Poesia de Jayro José Xavier
LINHAGEM
O canto pessimista de Lucrécio
o canto pessimista de Drummond
o canto pessimista de Antero
o canto pessimista de Pessoa
Quem sabe
onde começo eu e terminam meus pares
um filete de sangue escorrendo do canto
da boca
TRÊS GRAFITOS
A Bolsa fechou em alta.
Nós nos fechamos em nós.
As fechaduras e os dias
onde encontrar a chave?
Assumimos um ar
barroco. Alheio e doce.
Suportamos a dor
o tédio, a hierarquia.
Na soleira da noite
caímos de joelhos
pedindo perdão.
Mas de quê? Mas a quem?
POEMA DA POUSADA
Hotel. Canoas.
Rumor de vento
nas frondes altas
das araucárias
Me deito. Nu
sob a folhagem.
O céu à mão
na terra, mansa.
Oh doce estar:
nenhum desejo.
Como se um fruto
pendesse, intacto,
anterior
à nossa fome.
Como se ainda
houvesse um rio
-- e não, apenas,
este intervalo
de nossa fúria.
Por um momento
(porém tão breve)
apaziguada.
TRÊS QUARTETOS E UM CREPÚSCULO
Minha janela é um pedaço do mundo
-- um pedaço pequeno do mundo.
Minha vida sou eu debruçado na janela
gastando o peitoril, ferindo o peito.
A janela apodrece sob o sol
que se põe. Com ela apodreço e caio.
Nas janelas em frente apodrecem outros homens
como eu. Sem sonhos, nos prédios altos.
Pela boca da noite a lembrança de um bonde
me espanta os pardais. Como um velho fantasma.

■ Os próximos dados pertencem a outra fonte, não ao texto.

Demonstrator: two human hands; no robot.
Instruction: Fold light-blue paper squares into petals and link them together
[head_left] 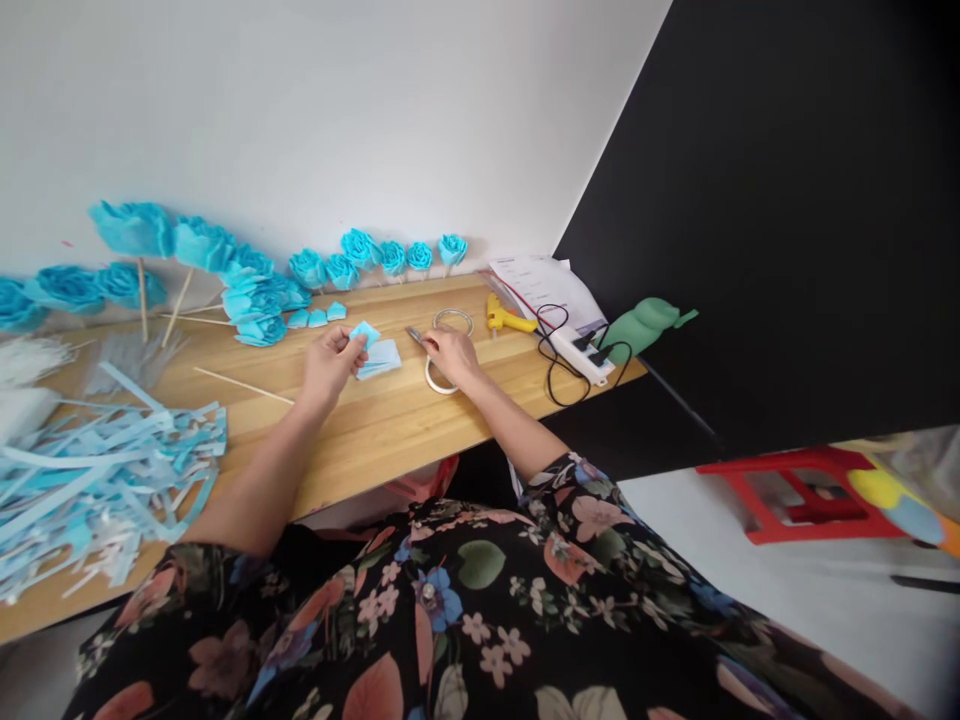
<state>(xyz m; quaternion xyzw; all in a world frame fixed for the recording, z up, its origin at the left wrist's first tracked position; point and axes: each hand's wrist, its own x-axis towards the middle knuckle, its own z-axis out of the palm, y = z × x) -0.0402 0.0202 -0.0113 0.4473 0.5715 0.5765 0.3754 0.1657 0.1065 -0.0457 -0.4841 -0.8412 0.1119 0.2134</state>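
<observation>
Left hand (328, 362) pinches a small turquoise piece (366, 332), right hand (452, 355) a grey tool (414, 334).

Beyond the left hand (328, 365), the wall (315, 110) is softly lit; well right of the right hand (452, 355), red plastic (763, 500) is blurred.

The wood-grain tabletop (405, 430) supports blue flowers (361, 248) at the rear, a heap of strips (97, 480) at left, light-blue pieces (381, 360), ring-shaped rolls (441, 389), a yellow glue gun (510, 318) and a power strip (581, 357)
</observation>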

E a noite cai com seu poder de síntese
sobre o que um dia foi mundo
e é, apenas, memória.
SONETO DA PRAIA
Eu lhe disse que o mundo era odioso
com seus deuses de farda. E ela me disse
que havia no ar um cheiro bom de amêndoas,
sinal de um tempo de úberes intactos.
Paramos frente ao mar. Floriam cactos.
A poesia me dói como um espinho,
eu disse. Ela afundava no mistério
e não feria o dedo nas raízes.
Eram dias sombrios. E houve sol.
Ela abriu a toalha e se deitou:
recendiam a mel suas virilhas.
Quanto tempo escorreu! A areia fina
cobriu, com seu silêncio, nossas bocas,
ó mundo sem perdão, que se perdeu!
O CARACOL
Mora entre as sombras eternas do fundo do pátio
e não canta
antes inclina as antenas
e capta o áspero dia
À noite sai
tece uma seda líquida nos ladrilhos de cimento
Nem é um bicho, é
um silêncio
feito de cálcio e gengiva
Sábio molusco
No estio adverso encolhe-se feito feto
na valva em espiral. E dorme
o sono dos que ouvem
o canto do Universo
É assim (como eu)
que resiste aos desertos
CÂNTICO
Só a carne é sábia
só a carne é santa
Só a carne
saciada
pode subir aos céus
(para perder-se
e achar
nos labirintos
de Deus)
Ó meu amor
ouve o meu canto
e vem
Vem com o ondear
de teu negro rebanho
de cabras,
vem
com teu púbis
de velcro
Aleluia
A alegria da carne que goza alça vôo mais alto
que as aladas
asceses
da alma
Vem, pastora,
vem
mais nua
-- vem sem a pele de loba
da alma
Só a carne
é pura
palpitação de pássaro
MEU CORAÇÃO
Estranho anuro
meu coração
-- esse exilado
Deixou o rabo
no paraíso
Eis por que pulsa
expectante
à luz da lâmpada
e salta
com essa fome
insaciável
de asas
Jayro José Xavier (1936) é natural do Rio de Janeiro, poeta e professor, publicou Idade do Urânio (Cátedra, 1974), Enquanto vivemos (Achiamé, 1981), Estória de uma vaquinha (Globo, 1987). Ganhou o prêmio Associação Paulista de Críticos de Arte em 1988, com o livro Ulysses: canto para ajudar um menino a atravessar a noite (Melhoramentos, 1988).